RECORDS SHOWN:
***
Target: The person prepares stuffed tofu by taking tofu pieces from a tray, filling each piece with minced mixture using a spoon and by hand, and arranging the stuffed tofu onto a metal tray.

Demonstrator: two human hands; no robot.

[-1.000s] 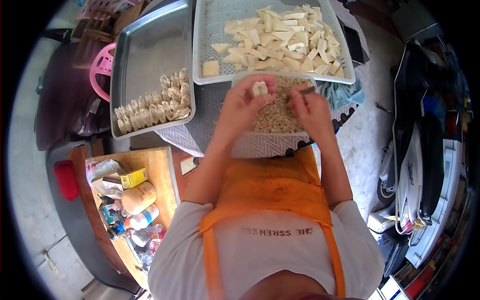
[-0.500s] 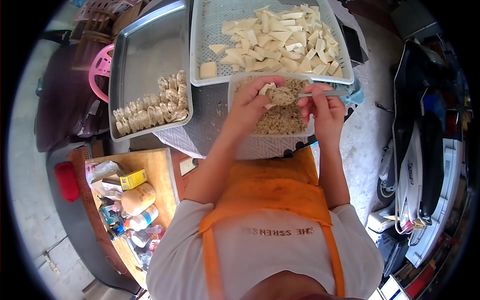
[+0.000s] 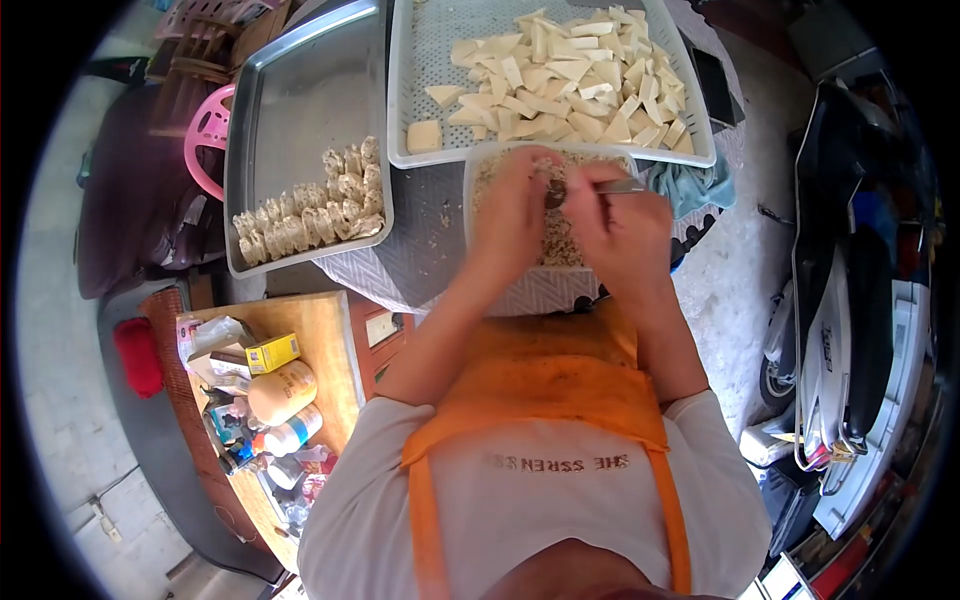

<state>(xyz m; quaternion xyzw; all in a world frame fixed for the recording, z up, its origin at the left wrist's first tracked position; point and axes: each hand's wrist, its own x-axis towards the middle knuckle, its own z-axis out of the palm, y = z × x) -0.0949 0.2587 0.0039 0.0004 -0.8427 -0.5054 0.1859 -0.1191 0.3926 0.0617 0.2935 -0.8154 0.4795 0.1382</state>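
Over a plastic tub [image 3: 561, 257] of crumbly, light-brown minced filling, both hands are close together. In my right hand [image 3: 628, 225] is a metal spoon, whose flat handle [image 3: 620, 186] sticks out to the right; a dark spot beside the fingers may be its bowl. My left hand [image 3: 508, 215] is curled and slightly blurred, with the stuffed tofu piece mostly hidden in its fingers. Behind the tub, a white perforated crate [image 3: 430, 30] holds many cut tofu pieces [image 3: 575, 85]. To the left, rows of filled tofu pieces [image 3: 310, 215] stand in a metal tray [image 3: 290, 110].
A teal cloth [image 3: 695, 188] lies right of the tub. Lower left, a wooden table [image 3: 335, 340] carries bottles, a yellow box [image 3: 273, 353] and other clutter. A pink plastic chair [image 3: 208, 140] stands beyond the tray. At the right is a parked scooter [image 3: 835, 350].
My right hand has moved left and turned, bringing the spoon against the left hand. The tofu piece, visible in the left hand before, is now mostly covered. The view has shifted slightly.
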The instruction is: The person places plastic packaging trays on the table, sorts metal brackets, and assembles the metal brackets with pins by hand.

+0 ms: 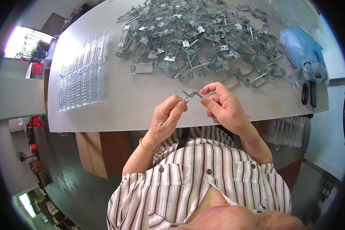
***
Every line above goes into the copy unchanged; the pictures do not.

ANSWER AREA:
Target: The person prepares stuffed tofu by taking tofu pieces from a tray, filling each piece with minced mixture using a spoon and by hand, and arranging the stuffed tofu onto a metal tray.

Demonstrator: two human hands; no robot.

[-1.000s] 
[-0.500s] 
[+0.000s] 

<state>(xyz m; quaternion xyzw; all in a world frame fixed for the recording, z up, its origin at the left wrist's first tracked position; point and axes: each hand's wrist, its own x-axis towards the middle knuckle, its own z-axis out of the palm, y = z × x) -0.0949 0.2587 0.0039 0.0004 -0.8427 -0.5054 0.1859 -0.1191 0.3926 0.0617 0.2935 -0.8154 0.4795 0.1382</state>
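Over a plastic tub [image 3: 561, 257] of crumbly, light-brown minced filling, both hands are close together. In my right hand [image 3: 628, 225] is a metal spoon, whose flat handle [image 3: 620, 186] sticks out to the right; a dark spot beside the fingers may be its bowl. My left hand [image 3: 508, 215] is curled and slightly blurred, with the stuffed tofu piece mostly hidden in its fingers. Behind the tub, a white perforated crate [image 3: 430, 30] holds many cut tofu pieces [image 3: 575, 85]. To the left, rows of filled tofu pieces [image 3: 310, 215] stand in a metal tray [image 3: 290, 110].
A teal cloth [image 3: 695, 188] lies right of the tub. Lower left, a wooden table [image 3: 335, 340] carries bottles, a yellow box [image 3: 273, 353] and other clutter. A pink plastic chair [image 3: 208, 140] stands beyond the tray. At the right is a parked scooter [image 3: 835, 350].
My right hand has moved left and turned, bringing the spoon against the left hand. The tofu piece, visible in the left hand before, is now mostly covered. The view has shifted slightly.
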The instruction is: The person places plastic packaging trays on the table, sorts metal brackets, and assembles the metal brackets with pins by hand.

+0 ms: 

None of the exercise remains to be done.